Social neuroscience studies have shown that the ventral striatum (VS), a highly reward-sensitive brain area, is activated when participants win competitive tasks. However, in these settings winning often entails both avoiding punishment and punishing the opponent. It is thus unclear whether the rewarding properties of winning are mainly associated to punishment avoidance, or if punishing the opponent can be additionally gratifying. In the present paper we explored the neurophysiological correlates of each outcome, aiming to better understand the development of aggression episodes. We previously introduced a competitive reaction time task that separates both effects: in half of the won trials, participants can physically punish their opponent (active trials), whereas in the other half they can only avoid a punishment (passive trials). We performed functional connectivity analysis seeded in the VS to test for differential network interactions in active compared to passive trials. The VS showed greater connectivity with areas involved in reward valuation (orbitofrontal cortex), arousal (dorsal thalamus and posterior insula), attention (inferior occipital gyrus), and motor control (supplementary motor area) in active compared to passive trials, whereas connectivity between the VS and the inferior frontal gyrus decreased. Interindividual variability in connectivity strength between VS and posterior insula was related to aggressive behavior, whereas connectivity between VS and supplementary motor area was related to faster reaction times in active trials. Our results suggest that punishing a provoking opponent when winning might adaptively favor a "competitive state" in the course of an aggressive interaction.

Vasopressin modulates neural responses related to emotional stimuli in the right amygdala.
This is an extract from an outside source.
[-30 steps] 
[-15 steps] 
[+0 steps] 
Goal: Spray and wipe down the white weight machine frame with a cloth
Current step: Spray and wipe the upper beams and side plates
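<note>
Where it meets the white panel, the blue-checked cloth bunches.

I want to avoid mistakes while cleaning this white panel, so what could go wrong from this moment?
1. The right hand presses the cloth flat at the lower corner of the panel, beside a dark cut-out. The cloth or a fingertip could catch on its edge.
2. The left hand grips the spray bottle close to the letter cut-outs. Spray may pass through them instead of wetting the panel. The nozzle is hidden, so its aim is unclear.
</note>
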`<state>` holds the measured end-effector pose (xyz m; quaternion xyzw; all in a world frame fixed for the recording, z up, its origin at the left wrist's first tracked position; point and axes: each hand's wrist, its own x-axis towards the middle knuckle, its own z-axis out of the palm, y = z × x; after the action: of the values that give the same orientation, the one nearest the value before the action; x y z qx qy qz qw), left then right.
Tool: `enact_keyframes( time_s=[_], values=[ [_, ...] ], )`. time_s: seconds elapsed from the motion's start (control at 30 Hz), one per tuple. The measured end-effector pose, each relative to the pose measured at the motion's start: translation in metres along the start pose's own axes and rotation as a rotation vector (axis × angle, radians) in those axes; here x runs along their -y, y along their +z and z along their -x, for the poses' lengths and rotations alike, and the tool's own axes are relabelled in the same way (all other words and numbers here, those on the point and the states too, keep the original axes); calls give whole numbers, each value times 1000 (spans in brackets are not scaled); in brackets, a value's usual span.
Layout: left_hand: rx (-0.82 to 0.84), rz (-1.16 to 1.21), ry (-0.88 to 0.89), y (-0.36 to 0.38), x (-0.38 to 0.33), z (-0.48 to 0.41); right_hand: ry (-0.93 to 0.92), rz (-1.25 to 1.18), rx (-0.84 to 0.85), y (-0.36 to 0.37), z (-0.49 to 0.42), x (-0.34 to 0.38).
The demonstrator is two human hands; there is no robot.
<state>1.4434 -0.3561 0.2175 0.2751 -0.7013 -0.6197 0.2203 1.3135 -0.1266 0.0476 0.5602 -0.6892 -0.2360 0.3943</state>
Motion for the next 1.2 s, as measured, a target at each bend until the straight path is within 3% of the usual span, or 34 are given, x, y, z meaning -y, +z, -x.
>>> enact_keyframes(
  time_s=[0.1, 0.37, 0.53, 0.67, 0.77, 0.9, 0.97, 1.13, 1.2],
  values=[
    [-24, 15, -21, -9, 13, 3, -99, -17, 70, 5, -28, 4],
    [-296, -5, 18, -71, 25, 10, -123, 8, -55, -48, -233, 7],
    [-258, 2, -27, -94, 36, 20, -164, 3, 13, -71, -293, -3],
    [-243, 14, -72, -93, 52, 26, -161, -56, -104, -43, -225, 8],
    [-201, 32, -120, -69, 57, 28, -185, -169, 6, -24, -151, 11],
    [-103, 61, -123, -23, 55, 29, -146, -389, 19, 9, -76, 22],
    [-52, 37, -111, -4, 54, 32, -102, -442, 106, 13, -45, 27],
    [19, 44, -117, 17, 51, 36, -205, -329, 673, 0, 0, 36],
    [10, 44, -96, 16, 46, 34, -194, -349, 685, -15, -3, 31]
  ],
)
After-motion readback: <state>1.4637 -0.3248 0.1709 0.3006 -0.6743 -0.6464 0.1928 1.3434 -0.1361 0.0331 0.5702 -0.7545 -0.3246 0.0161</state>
The neuropeptide vasopressin has been shown to modulate social and affective processes. Using fMRI we investigated the influence of intranasal vasopressin (AVP) on neural activations related to social cognitions and emotion processing in a group of healthy young men. In a double-blind, placebo controlled between groups design, 20 IU AVP were administered intranasally to half of the participants before scanning, while the other half received saline intranasally. All participants viewed line drawings depicting either one or two persons (social factor) in an emotionally neutral or negative scene (emotional factor). Vasopressin modulated the activation of the right amygdala related to the emotional component of empathy. Moreover, vasopressin also increased connectivity of the right amygdala with the medial prefrontal cortex (mPFC) and the inferior parietal lobule during the processing of pictures illustrating a socially threatening scene. This suggests that AVP reduces suppressive effects of the mPFC on amygdala activity resulting in the observed enhanced neural pattern in the amygdala. At present, it remains unclear whether the increased amygdala activity reflects a direct impact of AVP on vasopressin V1 receptors in the amygdala or an indirect effect via vasopressin V1 receptors in the mPFC or other remote brain sites.

Vasopressin modulates neural responses during human reactive aggression.

The neuropeptide arginine vasopressin (AVP) is known to modulate aggressive behavior in mammals, but the neural mechanisms underlying this modulation are not clear yet. In the present study, we administered 20 IU AVP nasally in a randomized, placebo-controlled, double-blind manner to 36 healthy men using a between-subjects design. After drug administration, participants performed a competitive reaction time task (Taylor Aggression Paradigm, TAP) to elicit reactive aggressive behavior while functional magnetic resonance imaging was recorded. Under AVP treatment, we found increased activations in the right superior temporal sulcus in the decision phase during trials in which participants could get punished after losing the reaction time competition. At the behavioral level, no differences could be found between AVP treatment and placebo condition. The lack of AVP-related behavioral effects is discussed in terms of the general aggression model (GAM).